Dopo periodi di soggiorno temporaneo negli Stati Uniti, Moreno si stabilì a Washington alla metà degli anni Ottanta. Qui provò – senza successo – a vendere al governo americano un’isola nei pressi di Sumatra che, in precedenza, non era riuscito a far acquistare da quello italiano. Fece il lobbista al Congresso, l’ethnic broker per conto dei suoi connazionali nei rapporti con le autorità statunitensi e perfino il testimonial di una ditta farmaceutica. Si distinse per una campagna contro lo sfruttamento degli immigrati italiani, soprattutto dei minori, rinverdendo iniziative che un decennio prima, nel 1874, lo avevano visto tra i promotori di una legge per la loro tutela, il Padrone Act redatto e fatto approvare dal senatore repubblicano Charles Sumner. Moreno giunse a scontrarsi con i rappresentanti diplomatici di Roma e, in particolare, con l’ambasciatore Francesco Saverio Fava, che accusò di collusione con gli sfruttatori dei nuovi venuti, guadagnandosi una condanna al carcere per diffamazione. Il suo impegno ebbe pure un esito paradossale perché le denunce di Moreno, che intendeva ergersi a difensore degli italiani, finirono invece per contribuire ad alimentare un clima di ostilità e di xenofobia nei loro confronti nella società statunitense, suffragando le insinuazioni che gli immigrati recenti fossero generalmente dediti ad attività criminali e si prestassero a lavorare in condizioni che la manodopera americana non avrebbe mai accettato.

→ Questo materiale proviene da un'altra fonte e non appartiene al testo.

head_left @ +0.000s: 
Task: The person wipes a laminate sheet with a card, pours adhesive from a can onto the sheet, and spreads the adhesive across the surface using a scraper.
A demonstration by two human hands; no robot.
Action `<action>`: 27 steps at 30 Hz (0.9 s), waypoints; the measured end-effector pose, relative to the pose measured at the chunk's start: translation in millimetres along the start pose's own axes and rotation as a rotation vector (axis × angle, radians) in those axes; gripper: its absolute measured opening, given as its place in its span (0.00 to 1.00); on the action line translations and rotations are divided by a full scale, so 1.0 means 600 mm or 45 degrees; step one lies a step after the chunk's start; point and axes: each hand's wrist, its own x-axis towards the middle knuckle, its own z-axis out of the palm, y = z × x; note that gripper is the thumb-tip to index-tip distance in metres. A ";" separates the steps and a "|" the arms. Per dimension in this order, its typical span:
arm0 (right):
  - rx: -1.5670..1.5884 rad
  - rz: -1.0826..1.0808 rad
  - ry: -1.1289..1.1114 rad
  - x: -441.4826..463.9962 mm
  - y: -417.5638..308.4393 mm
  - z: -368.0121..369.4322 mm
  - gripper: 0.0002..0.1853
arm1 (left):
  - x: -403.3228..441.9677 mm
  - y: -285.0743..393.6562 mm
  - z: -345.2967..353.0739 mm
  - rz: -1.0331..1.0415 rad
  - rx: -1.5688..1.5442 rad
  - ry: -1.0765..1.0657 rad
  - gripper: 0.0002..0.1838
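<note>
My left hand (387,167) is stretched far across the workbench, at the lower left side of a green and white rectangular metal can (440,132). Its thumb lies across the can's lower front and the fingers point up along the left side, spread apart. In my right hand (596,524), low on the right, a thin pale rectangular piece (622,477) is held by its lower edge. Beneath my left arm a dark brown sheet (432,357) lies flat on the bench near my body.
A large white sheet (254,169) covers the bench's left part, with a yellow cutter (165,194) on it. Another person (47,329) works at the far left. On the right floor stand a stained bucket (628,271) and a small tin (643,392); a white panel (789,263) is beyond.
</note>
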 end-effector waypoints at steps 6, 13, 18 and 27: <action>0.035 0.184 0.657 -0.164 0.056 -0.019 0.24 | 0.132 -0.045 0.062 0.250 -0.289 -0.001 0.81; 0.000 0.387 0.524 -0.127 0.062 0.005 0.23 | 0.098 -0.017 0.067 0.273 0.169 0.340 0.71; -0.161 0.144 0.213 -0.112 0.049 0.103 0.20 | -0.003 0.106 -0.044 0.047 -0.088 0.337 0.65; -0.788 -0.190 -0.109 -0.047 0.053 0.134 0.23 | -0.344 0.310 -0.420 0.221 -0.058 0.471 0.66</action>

Nonostante la sua polemica personale con le autorità di Roma – che arrivò a coinvolgere addirittura il presidente del Consiglio Francesco Crispi, reo ai suoi occhi di non aver rimosso Fava dall’incarico a Washington – e l’acquisizione della cittadinanza hawaiana nel 1880, Moreno rimase sempre legato all’Italia e, in particolare, al suo luogo natale, arrivando a firmarsi “Celso Cesare Moreno da Dogliani” nella corrispondenza inviata da Sumatra. In tal modo, il suo rapporto con la nazione d’origine, malgrado le sue peripezie e peregrinazioni in giro per il globo, espresse quell’atteggiamento “transnazionale” e quel senso multiplo dell’identità che la storiografia tende oramai ad attribuire in maniera sistematica anche agli emigranti italiani della fine dell’Ottocento. In questa prospettiva, per alcuni aspetti, Moreno rappresentò pure una figura di cerniera che segnò il passaggio tra i flussi della prima metà del secolo – caratterizzati da esuli politici, artigiani e professionisti, con qualche risorsa e un certo livello di cultura – e l’ondata di massa dell’ultimo ventennio, contrassegnata in genere da lavoratori non specializzati, indigenti e analfabeti.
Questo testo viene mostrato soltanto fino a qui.